> **What to produce**: Go through the listing below, count the lines that contain "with", and state the number alone.

> **Given data**:
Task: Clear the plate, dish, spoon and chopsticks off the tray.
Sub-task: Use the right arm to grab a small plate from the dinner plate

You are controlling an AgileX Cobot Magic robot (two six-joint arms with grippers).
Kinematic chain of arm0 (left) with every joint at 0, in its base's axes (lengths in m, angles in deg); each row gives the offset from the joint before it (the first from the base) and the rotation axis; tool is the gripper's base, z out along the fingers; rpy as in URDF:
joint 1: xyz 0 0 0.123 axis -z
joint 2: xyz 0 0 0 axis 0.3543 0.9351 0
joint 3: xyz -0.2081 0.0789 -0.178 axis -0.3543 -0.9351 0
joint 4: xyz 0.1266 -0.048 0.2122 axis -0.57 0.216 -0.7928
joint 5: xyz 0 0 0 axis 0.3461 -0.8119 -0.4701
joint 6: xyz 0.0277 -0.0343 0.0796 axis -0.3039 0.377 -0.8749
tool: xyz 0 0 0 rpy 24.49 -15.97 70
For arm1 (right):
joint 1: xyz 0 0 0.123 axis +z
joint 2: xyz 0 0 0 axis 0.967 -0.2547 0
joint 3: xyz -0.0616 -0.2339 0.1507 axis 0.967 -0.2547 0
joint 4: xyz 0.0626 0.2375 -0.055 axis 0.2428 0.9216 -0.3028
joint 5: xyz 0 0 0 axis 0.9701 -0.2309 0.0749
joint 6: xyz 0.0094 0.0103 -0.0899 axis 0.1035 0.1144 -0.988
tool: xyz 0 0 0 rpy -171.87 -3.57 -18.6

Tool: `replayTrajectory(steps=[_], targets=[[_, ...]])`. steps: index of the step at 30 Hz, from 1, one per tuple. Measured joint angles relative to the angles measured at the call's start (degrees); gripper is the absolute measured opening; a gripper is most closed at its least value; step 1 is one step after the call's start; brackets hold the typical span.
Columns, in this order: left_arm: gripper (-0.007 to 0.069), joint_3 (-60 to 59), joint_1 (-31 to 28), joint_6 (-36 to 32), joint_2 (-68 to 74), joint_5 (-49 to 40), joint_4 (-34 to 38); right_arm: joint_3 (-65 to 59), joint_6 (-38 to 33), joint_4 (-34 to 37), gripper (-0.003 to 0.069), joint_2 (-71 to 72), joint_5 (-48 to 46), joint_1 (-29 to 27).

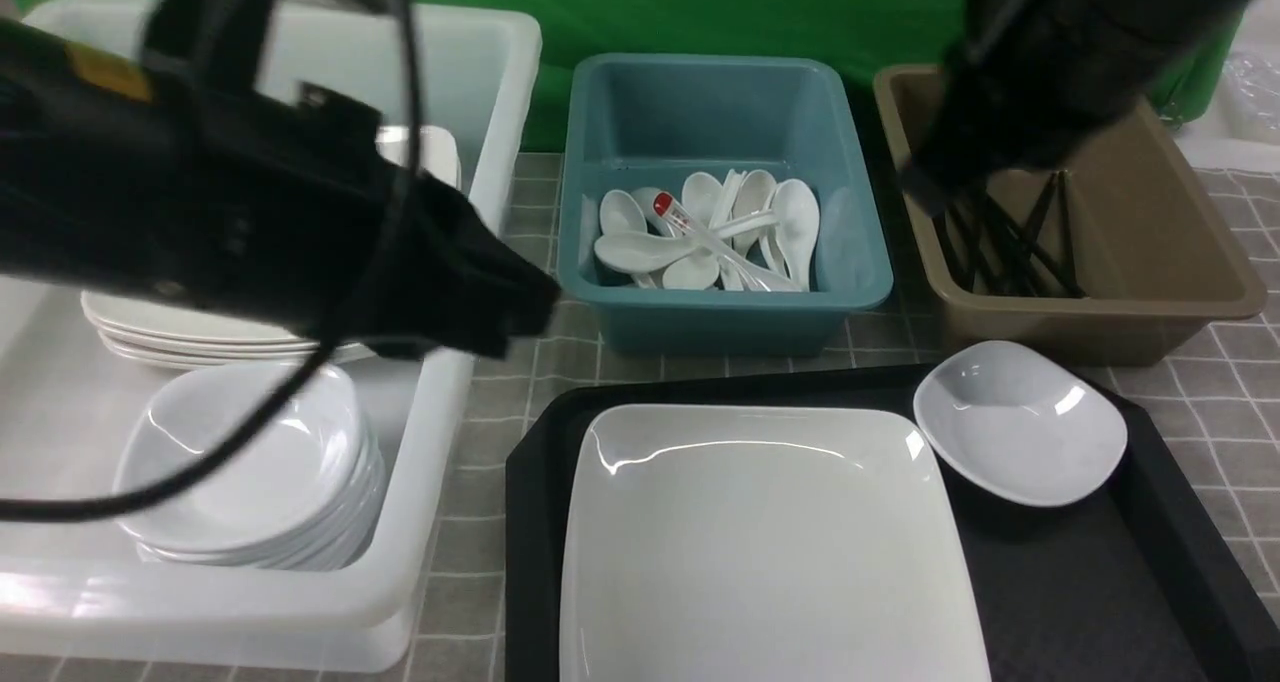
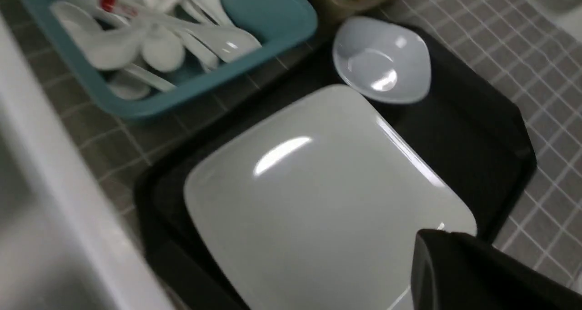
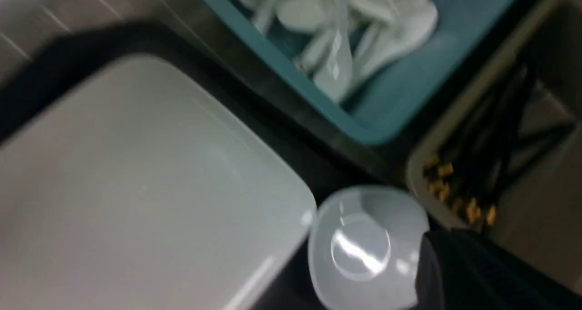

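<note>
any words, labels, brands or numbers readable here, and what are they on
No text can be read in any of the views.
Small red marks beside the red handle tip of the spoon: too small to tell whether they are writing.
No readable lettering shows on the plate, the dish, the teal tub or the brown tub.

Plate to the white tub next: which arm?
Left, I'd say: its gripper hangs between the white tub and the plate; the right arm is over by the brown tub.
</note>
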Motion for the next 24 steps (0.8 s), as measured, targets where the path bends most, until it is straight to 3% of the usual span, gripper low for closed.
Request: replayTrajectory(steps=[3,5,9,12,15,24], targets=[[0.0009,0.00,5.93,1.54,4.57,2.94,-0.58,-12.88,0.19,3.21,0.0109,3.19,3.87,-7.24],[0.0009,0.00,8.32,1.82,7.15,5.14,-0.70,-19.47,0.32,4.97,0.0206,3.80,9.52,-10.10],[0.0009,0.00,9.83,1.86,11.02,7.42,-1.63,-32.45,0.32,6.57,0.0419,2.68,25.20,-12.56],[0.0009,0.00,9.83,1.86,12.14,7.97,-2.61,-36.50,-0.24,6.78,0.0492,1.11,30.53,-12.56],[0.0009,0.00,9.83,1.86,12.82,8.81,-4.26,-39.75,-0.94,6.57,0.0531,-2.99,35.97,-12.56],[0.0009,0.00,9.83,2.44,12.82,8.70,-8.14,-40.33,-0.12,3.36,0.0536,-9.88,41.22,-12.74]])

> **Exercise solution**: 2